L e duc d'Alençon mourut, en effet, sans enfants ; mais la clause de réversion ne fut point exécutée, parce que Marguerite vivait encore. Cette princesse épousant en secondes noces Henri d'Albret, roi de Navarre, lui porta le comté d'Armagnac aux mêmes conditions que précédemment. Jeanne d'Albret, leur fille et unique enfant, le porta à son tour à Antoine de Bourbon, duc de Vendôme, dont le fils Henri, devenu roi de France sous le nom de Henri IV, réunit pour toujours l'Armagnac au domaine royal. Pourtant, en 1645, Louis XIV donna une partie de ce pays au fils du duc d'Elbeuf, de la maison de Lorraine, d'où la branche de Lorraine-Armagnac, représentée encore au XVII e siècle par les princes de Lambesc et d'Elbeuf.

« L'Armagac était alors, dit l'abbé de Laporte, une des plus grandes seigneuries du royaume... On divise l'Armagnac, ajoute-t-il, en haut et bas. Le haut, très resserré, comprend la partie méridionale, où se trouve le pays des quatre vallées, qui sont : Aure, Neste, Barrousse et Magnoac. Le bas, beaucoup plus étendu, renferme le comté d'Astarac, le Brullois, l'Eauzan, les comtés de Fezensac et de Fezensaquet, le comté de Gavre, le pays de Ver dun, la Lomagne, le pays de Rivière, etc. » La plupart de ces anciens pays sont aujourd'hui compris dans le département du Gers.

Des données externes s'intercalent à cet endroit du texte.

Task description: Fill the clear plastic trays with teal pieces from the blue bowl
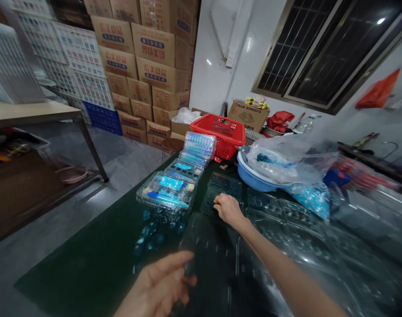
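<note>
My right hand [228,209] reaches forward over the dark green table [89,264], fingers curled onto the edge of a clear plastic blister tray [222,187]. Near the bottom, my left hand [161,286] pinches the edge of another clear tray [207,259] lying in front of me. Left of my right hand stands a filled clear pack with blue items [168,191]. Behind it, more filled packs [197,152] are stacked. Small teal pieces [155,231] lie scattered between the hands.
A blue basin [253,178] holds a plastic bag of blue parts [286,160]. A red basket [221,132] sits behind. Several empty clear trays [286,215] cover the right side. Cardboard boxes [148,66] are stacked at the back. A wooden table [32,112] stands left.
</note>
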The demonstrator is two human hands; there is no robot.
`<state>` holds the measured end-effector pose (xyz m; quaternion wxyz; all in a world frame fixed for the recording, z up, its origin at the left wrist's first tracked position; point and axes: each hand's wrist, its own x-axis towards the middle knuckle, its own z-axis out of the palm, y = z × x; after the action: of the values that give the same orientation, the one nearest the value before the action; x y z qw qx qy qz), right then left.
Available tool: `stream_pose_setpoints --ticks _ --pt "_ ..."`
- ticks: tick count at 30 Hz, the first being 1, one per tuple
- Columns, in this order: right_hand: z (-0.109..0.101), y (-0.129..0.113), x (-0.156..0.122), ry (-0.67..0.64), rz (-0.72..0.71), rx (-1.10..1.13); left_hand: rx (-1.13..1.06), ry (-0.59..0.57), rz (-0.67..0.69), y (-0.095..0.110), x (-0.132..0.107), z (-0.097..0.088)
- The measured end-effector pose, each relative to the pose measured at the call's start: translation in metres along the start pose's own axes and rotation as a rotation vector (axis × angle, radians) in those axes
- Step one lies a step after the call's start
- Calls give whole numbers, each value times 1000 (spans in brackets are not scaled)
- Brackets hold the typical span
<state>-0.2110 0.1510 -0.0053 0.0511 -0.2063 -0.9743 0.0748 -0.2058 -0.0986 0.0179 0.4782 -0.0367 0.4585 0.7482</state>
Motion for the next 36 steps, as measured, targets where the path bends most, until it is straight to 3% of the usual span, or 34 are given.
stream_pose_setpoints --ticks 7,11,13,15,19,23,27,30,33,36 --pt "-18 -9 -14 42 -53 63 -68 -101 89 -1 11 1" --pt "-37 -35 -68 107 -169 234 -109 -92 80 -7 10 3" --pt "-43 -50 -100 74 -314 515 -104 -91 64 -11 10 6" --pt "-45 -59 -125 70 -361 689 -94 -117 59 -15 10 9" --pt "-45 -60 -146 137 -276 749 -60 -124 96 -24 12 18" --pt "-48 -52 -154 122 -223 718 7 -123 117 -31 11 30" --pt "-48 -35 -150 104 -167 662 89 -121 95 -28 4 43" --pt "-42 -12 -122 202 -26 518 228 -71 184 -19 -1 41" --pt "-32 11 -80 260 96 348 383 25 339 -6 -2 21" --pt "-21 23 -47 236 128 262 480 119 455 10 1 -12"
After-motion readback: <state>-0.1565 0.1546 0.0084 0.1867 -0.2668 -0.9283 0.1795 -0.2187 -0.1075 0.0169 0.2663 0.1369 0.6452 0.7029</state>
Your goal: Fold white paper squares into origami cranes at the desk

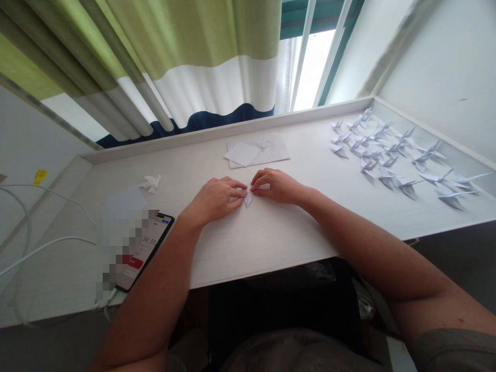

Nous dirons un mot ici du comté d'Astarac, dont la capitale était Mirande. Ce fief eut, dès le Xe siècle, ses comtes particuliers, qui descendaient des ducs de Gascogne. Leur branche subsista jusqu'en 1504, époque à laquelle Marthe, fille du dernier comte, épousa Gaston de Foix-Grailly, qui portait le titre de comte de Condale, en vertu d'une prétention que sa maison avait sur une comté pairie d'Angleterre.

Au commencement du XVIIe siècle, l'héritière de l'Astarac et de quelques autres domaines acquis par les comtes porta le tout par mariage à Jean-Louis de Nogaret, duc d'Épernon. En 1661, les biens du dernier duc de Candale-Nogaret ayant été vendus par décret, le duc de Roquelaure les acheta et les transmit à ses héritières les princesses de Léon, de Rohan-Chabot et de Pons-Lorraine.